## Work instructions
Across the entries below, count the lines in which the word "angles" occurs. Reply with the count alone.

Stored items:

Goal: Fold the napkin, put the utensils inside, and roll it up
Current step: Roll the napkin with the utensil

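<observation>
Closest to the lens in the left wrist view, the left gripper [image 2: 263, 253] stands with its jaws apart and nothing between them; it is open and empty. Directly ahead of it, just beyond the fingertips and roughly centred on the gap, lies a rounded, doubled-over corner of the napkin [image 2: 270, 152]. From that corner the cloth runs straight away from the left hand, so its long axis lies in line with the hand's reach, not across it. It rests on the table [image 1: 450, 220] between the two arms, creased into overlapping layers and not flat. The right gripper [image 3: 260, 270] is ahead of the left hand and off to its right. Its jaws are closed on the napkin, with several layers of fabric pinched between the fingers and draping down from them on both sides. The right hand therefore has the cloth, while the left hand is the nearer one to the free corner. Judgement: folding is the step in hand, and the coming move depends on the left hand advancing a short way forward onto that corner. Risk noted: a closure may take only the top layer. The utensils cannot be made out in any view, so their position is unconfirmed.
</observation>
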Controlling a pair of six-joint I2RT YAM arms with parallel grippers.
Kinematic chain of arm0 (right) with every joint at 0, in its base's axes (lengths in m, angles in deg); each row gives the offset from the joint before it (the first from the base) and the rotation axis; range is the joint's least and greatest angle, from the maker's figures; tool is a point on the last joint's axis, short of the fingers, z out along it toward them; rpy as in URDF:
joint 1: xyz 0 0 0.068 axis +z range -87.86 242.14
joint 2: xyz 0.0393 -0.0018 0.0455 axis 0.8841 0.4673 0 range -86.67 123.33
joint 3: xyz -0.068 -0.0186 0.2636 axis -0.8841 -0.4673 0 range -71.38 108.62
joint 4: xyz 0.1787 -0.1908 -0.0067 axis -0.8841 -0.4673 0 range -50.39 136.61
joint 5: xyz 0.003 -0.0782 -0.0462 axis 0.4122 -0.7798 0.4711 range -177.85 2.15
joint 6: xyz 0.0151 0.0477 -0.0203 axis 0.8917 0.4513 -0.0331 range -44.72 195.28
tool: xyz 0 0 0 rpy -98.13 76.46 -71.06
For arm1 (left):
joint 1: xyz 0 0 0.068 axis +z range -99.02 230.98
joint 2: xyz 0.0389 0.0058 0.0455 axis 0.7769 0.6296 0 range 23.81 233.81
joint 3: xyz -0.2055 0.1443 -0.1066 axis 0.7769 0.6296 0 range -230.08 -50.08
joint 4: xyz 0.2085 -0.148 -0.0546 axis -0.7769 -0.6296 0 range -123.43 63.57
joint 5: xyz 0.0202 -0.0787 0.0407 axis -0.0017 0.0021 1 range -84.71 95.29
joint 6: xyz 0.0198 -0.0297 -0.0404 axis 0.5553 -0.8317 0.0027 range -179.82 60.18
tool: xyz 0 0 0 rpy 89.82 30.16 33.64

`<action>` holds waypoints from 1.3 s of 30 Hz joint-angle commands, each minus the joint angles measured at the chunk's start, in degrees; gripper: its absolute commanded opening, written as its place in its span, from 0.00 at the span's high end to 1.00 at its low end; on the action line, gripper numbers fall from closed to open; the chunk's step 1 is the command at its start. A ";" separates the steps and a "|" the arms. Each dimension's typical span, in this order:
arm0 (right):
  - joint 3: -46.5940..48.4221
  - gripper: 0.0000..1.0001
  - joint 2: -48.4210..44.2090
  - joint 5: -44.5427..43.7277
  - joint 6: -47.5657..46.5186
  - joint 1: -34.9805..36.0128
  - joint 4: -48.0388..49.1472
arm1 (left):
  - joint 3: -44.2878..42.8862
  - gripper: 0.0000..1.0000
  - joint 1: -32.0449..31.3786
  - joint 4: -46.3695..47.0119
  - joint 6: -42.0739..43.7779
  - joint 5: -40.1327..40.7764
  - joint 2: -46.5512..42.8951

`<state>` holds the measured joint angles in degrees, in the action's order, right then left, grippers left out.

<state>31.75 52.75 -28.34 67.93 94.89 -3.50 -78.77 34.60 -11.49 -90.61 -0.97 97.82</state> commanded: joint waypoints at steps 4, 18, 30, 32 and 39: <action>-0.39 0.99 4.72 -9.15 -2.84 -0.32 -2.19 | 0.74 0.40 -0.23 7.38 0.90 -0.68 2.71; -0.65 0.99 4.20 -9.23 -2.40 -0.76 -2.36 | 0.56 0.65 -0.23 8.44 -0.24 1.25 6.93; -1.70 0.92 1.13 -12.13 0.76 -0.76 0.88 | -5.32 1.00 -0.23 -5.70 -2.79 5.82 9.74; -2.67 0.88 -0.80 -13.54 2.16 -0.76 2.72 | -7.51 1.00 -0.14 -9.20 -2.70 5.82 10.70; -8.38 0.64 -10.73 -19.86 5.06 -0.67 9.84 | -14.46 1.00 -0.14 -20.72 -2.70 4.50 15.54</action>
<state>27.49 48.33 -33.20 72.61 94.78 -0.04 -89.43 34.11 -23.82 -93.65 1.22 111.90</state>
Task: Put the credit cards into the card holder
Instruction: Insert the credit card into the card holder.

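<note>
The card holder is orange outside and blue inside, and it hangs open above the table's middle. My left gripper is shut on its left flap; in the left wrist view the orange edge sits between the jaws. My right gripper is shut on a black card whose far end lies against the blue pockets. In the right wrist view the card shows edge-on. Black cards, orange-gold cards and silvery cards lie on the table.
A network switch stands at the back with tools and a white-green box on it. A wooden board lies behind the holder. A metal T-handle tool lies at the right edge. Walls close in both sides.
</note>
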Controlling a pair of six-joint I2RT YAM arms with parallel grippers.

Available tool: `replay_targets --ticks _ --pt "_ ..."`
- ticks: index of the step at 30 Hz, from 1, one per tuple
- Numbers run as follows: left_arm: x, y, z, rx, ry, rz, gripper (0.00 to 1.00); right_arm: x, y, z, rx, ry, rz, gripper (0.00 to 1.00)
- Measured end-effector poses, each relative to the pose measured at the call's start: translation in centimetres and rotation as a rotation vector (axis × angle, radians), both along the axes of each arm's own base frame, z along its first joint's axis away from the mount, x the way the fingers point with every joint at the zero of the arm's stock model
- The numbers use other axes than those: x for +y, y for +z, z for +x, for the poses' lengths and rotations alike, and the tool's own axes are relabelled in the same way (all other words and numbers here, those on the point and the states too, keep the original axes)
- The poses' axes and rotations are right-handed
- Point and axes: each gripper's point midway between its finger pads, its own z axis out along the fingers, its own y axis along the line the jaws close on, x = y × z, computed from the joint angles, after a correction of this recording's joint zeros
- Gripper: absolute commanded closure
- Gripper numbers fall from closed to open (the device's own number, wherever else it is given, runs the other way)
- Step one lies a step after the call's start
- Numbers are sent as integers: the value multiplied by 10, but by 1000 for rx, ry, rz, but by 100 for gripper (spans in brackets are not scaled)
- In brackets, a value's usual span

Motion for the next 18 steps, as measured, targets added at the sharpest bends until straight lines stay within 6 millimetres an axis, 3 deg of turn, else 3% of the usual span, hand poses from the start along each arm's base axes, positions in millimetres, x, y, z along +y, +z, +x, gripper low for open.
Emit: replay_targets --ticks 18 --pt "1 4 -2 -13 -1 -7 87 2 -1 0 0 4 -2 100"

## Answer for the task
4